Where the listing below has a line with "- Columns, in", write out exactly that line and every line after it, stopping after the line with "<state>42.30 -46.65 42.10".

• _Material to process_
═══

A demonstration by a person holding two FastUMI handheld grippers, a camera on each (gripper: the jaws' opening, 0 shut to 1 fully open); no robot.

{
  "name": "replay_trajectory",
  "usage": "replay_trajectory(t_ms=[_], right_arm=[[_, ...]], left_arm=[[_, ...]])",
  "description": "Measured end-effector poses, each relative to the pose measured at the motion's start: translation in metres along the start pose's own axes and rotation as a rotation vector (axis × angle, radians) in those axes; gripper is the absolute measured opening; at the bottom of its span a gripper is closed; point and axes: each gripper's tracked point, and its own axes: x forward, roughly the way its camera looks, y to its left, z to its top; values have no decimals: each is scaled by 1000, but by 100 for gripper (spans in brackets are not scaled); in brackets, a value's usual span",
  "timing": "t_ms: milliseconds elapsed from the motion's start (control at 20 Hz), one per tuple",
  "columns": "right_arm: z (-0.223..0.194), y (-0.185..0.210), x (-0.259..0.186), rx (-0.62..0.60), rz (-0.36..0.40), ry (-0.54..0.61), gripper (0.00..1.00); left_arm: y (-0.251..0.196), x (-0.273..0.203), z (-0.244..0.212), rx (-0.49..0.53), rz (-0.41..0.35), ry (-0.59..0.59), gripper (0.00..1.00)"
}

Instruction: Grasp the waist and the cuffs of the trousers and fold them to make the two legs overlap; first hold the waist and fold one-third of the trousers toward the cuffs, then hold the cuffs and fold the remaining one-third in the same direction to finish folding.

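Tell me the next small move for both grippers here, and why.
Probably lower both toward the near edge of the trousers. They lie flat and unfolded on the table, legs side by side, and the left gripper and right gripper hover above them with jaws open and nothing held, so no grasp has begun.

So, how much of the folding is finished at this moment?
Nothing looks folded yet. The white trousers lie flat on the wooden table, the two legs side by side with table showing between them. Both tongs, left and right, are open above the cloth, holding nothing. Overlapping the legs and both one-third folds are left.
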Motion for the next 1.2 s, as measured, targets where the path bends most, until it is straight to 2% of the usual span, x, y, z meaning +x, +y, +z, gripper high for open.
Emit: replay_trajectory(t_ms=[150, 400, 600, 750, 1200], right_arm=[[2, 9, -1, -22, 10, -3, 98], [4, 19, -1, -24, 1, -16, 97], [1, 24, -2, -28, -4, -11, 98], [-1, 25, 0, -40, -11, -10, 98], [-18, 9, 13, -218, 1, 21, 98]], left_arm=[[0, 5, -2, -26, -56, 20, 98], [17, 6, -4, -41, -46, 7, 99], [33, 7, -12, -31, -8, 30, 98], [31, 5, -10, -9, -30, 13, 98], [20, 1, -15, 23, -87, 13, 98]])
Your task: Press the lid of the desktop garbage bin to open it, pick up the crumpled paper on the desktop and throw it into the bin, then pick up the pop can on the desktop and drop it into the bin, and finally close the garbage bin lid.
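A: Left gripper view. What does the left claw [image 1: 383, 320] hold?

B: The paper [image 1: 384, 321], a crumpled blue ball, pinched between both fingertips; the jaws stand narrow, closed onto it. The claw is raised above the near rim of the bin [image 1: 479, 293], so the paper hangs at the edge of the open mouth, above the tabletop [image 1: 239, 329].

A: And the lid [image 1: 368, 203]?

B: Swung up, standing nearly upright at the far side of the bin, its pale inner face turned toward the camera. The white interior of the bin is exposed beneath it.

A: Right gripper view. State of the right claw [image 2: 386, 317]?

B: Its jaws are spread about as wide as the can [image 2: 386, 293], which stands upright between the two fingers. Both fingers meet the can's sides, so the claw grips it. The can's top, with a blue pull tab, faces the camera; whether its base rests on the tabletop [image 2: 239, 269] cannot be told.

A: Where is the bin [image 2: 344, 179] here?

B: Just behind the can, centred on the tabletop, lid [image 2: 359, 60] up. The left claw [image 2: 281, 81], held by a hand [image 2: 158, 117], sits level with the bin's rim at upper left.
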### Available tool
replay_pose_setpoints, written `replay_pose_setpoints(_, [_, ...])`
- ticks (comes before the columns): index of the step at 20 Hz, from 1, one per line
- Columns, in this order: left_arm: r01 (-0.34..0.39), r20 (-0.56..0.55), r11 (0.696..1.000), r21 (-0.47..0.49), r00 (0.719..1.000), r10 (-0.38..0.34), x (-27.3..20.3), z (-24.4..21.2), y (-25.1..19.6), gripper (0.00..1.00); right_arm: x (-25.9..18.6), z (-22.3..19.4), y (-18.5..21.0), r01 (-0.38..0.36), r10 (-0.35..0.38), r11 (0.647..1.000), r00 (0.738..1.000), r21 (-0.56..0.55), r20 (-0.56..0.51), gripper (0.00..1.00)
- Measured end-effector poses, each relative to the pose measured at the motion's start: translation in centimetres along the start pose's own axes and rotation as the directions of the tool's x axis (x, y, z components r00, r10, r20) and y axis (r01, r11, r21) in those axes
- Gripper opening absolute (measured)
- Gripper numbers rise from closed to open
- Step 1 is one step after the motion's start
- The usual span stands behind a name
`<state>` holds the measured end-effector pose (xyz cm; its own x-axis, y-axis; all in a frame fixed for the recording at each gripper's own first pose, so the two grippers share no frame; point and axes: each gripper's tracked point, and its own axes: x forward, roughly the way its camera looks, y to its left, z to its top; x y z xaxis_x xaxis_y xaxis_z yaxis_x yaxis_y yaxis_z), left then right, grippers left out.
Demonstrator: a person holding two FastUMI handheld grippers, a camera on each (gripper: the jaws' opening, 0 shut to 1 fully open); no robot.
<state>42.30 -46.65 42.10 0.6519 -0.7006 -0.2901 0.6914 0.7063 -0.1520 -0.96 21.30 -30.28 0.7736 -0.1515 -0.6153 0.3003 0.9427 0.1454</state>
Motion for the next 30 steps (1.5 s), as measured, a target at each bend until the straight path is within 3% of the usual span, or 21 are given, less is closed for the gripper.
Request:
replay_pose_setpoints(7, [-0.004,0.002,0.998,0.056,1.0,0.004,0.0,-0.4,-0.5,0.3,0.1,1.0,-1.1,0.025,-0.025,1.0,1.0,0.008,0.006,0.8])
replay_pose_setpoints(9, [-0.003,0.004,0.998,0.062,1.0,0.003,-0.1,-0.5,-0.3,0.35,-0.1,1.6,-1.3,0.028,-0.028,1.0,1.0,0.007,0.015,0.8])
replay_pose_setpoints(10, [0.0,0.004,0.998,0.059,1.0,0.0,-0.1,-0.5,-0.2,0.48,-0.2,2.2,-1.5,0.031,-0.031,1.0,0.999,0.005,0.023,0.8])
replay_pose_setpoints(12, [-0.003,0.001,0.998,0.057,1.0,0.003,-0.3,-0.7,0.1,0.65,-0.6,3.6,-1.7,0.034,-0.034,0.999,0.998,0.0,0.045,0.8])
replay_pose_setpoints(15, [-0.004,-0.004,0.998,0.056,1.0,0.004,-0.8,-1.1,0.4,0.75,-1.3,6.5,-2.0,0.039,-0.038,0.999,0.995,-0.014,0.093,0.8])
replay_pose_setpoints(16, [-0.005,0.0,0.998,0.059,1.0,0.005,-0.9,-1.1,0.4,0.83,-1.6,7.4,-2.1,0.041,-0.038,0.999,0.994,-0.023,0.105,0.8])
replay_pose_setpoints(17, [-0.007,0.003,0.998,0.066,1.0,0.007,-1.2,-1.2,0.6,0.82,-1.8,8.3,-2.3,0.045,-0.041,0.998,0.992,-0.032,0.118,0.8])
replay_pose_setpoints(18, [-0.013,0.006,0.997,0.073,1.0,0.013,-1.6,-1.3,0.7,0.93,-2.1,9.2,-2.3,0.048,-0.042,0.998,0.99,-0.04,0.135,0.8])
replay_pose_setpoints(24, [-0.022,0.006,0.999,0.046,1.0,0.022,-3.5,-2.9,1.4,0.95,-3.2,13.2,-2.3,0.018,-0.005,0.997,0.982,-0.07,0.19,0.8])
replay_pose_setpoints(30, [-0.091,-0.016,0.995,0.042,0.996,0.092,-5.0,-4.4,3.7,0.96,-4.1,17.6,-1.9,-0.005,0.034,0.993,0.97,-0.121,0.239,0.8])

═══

• _Result of this task_
- Columns, in this order: left_arm: r01 (-0.34..0.39), r20 (-0.56..0.55), r11 (0.696..1.000), r21 (-0.47..0.49), r00 (0.719..1.000), r10 (-0.38..0.34), x (-27.3..20.3), z (-24.4..21.2), y (-25.1..19.6), gripper (0.00..1.00); right_arm: x (-25.9..18.6), z (-22.3..19.4), y (-18.5..21.0), r01 (-0.38..0.36), r10 (-0.35..0.38), r11 (0.647..1.000), r00 (0.738..1.000), r21 (-0.56..0.55), r20 (-0.56..0.51), gripper (0.00..1.00)
- Measured end-effector poses, each relative to the pose measured at the motion's start: translation in centimetres along the start pose's own axes and rotation as the directions of the tool's x axis (x, y, z components r00, r10, r20) and y axis (r01, r11, r21) in those axes
- Gripper opening absolute (measured)
- Gripper numbers rise from closed to open
- Step 1 is one step after the motion's start
- The usual span stands behind a name
`<state>` holds the measured end-effector pose (xyz cm; its own x-axis, y-axis; all in a frame fixed for the recording at each gripper's own first pose, so the two grippers share no frame; point and axes: each gripper's tracked point, and its own axes: x forward, roughly the way its camera looks, y to its left, z to its top; x y z xaxis_x xaxis_y xaxis_z yaxis_x yaxis_y yaxis_z), left then right, grippers left out.
Demonstrator: a person holding two FastUMI handheld grippers, a camera on each (gripper: the jaws' opening, 0 shut to 1 fully open); no robot.
<state>42.30 -46.65 42.10 0.6519 -0.7006 -0.2901 0.6914 0.7063 -0.1520 -0.96 21.30 -30.28 0.7736 -0.1515 -0.6153 0.3003 0.9427 0.1454</state>

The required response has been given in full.